## Exercise goal:
Pictures in the records are to be excluded from an otherwise exact copy.

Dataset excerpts
● ● ● ● ● ● ●
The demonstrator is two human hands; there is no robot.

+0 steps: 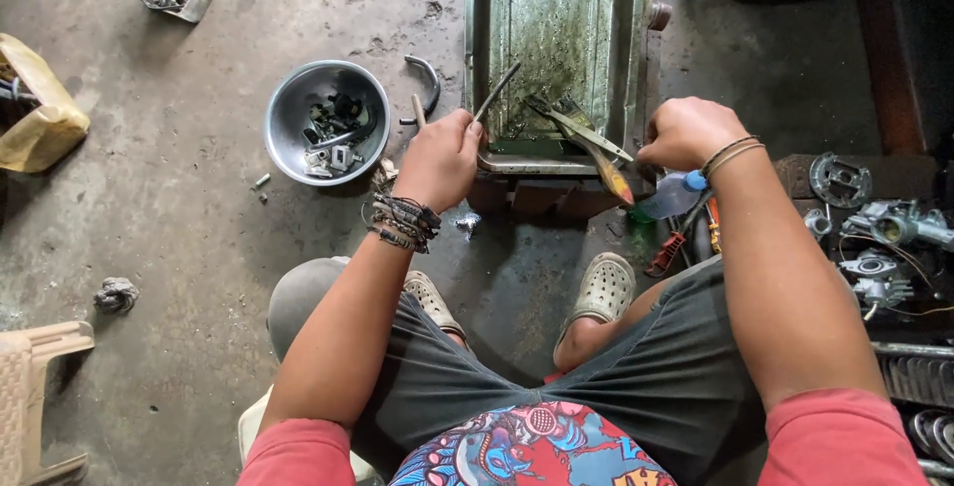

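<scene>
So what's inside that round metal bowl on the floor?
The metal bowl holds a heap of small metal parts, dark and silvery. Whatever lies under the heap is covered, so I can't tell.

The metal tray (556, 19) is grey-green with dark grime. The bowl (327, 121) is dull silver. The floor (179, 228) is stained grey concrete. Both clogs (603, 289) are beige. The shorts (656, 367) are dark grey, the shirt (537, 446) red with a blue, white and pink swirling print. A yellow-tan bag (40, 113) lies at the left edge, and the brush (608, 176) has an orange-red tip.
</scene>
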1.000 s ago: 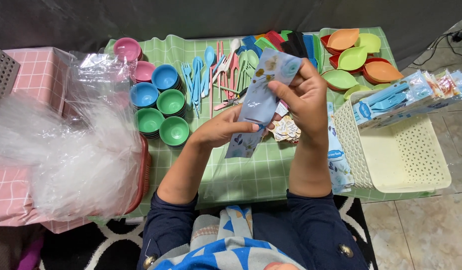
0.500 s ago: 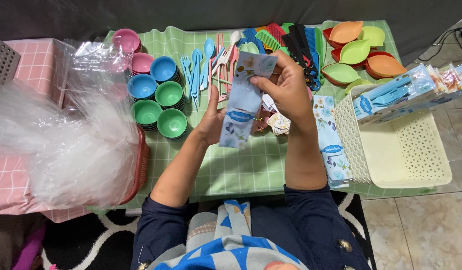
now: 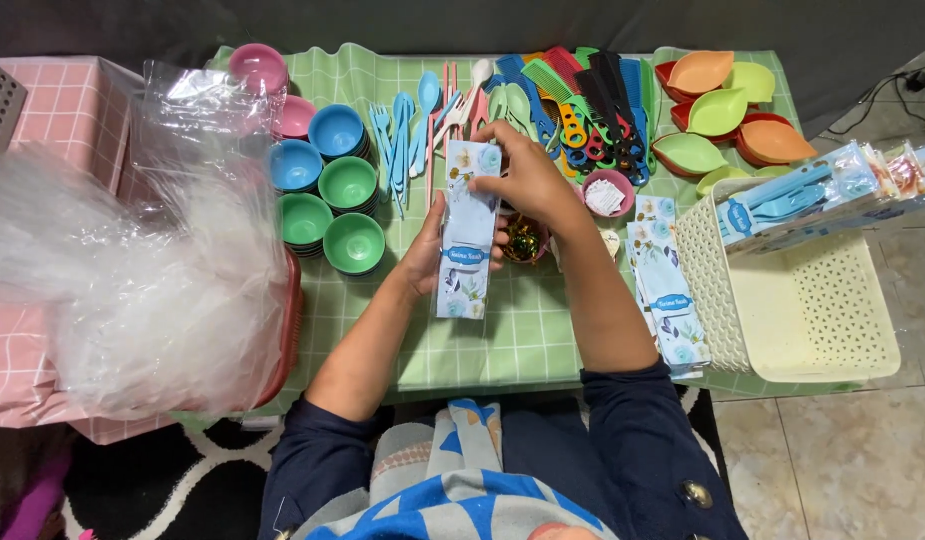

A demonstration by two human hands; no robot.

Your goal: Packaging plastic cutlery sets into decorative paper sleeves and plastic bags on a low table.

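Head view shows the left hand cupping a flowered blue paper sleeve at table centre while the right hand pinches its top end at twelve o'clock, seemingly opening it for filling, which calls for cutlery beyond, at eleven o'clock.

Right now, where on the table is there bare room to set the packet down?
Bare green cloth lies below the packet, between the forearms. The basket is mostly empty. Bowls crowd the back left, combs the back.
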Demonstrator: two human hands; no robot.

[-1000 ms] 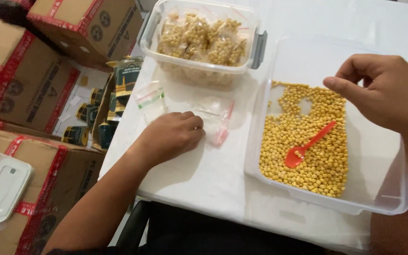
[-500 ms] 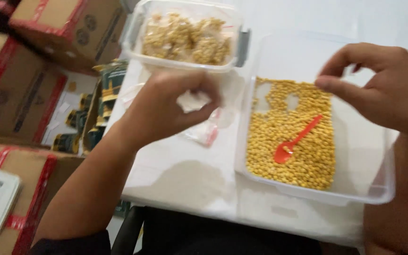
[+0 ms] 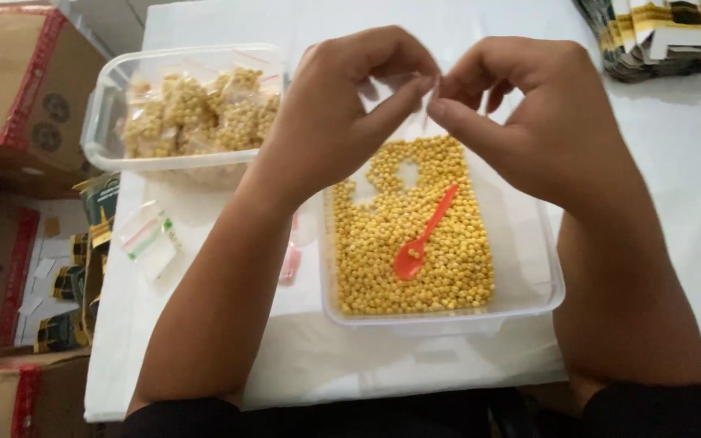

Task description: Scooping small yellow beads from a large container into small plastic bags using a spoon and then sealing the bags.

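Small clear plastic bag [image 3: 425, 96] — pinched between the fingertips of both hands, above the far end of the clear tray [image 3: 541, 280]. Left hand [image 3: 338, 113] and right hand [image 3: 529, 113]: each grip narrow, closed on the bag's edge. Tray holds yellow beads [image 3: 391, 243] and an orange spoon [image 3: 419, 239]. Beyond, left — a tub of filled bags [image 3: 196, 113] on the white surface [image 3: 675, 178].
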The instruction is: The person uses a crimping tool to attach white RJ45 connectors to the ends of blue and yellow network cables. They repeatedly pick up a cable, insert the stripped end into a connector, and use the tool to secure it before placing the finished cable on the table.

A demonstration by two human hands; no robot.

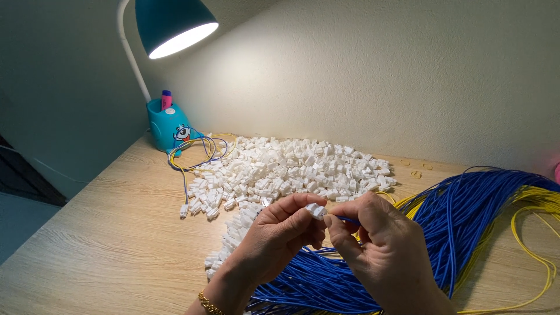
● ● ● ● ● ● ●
## Output for this exercise:
The demonstrator is two human hands; there is no robot.

+0 steps: 

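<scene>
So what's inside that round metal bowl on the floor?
The metal bowl holds a heap of small metal parts, dark and silvery. Whatever lies under the heap is covered, so I can't tell.

The metal tray (556, 19) is grey-green with dark grime. The bowl (327, 121) is dull silver. The floor (179, 228) is stained grey concrete. Both clogs (603, 289) are beige. The shorts (656, 367) are dark grey, the shirt (537, 446) red with a blue, white and pink swirling print. A yellow-tan bag (40, 113) lies at the left edge, and the brush (608, 176) has an orange-red tip.
</scene>
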1.000 s ago: 
0.500 s ago: 
now: 

A demonstration by two human hands; no robot.

Your goal: Packaging plastic cutlery sets into decorative paper sleeves and plastic bags on a low table.

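Head view shows the left hand cupping a flowered blue paper sleeve at table centre while the right hand pinches its top end at twelve o'clock, seemingly opening it for filling, which calls for cutlery beyond, at eleven o'clock.

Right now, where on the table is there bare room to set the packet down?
Bare green cloth lies below the packet, between the forearms. The basket is mostly empty. Bowls crowd the back left, combs the back.
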Demonstrator: two human hands; no robot.

[-1000 ms] 
[-500 ms] 
[+0 ms] 

Task description: Scooping small yellow beads from a large container into small plastic bags using a spoon and then sealing the bags.

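Small clear plastic bag [image 3: 425, 96] — pinched between the fingertips of both hands, above the far end of the clear tray [image 3: 541, 280]. Left hand [image 3: 338, 113] and right hand [image 3: 529, 113]: each grip narrow, closed on the bag's edge. Tray holds yellow beads [image 3: 391, 243] and an orange spoon [image 3: 419, 239]. Beyond, left — a tub of filled bags [image 3: 196, 113] on the white surface [image 3: 675, 178].
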The instruction is: The person uses a crimping tool to attach white RJ45 connectors to the ends of blue and yellow network cables. They repeatedly pick up a cable, insert the stripped end into a connector, and use the tool to secure it before placing the finished cable on the table.

A demonstration by two human hands; no robot.

The exercise requires no additional answer.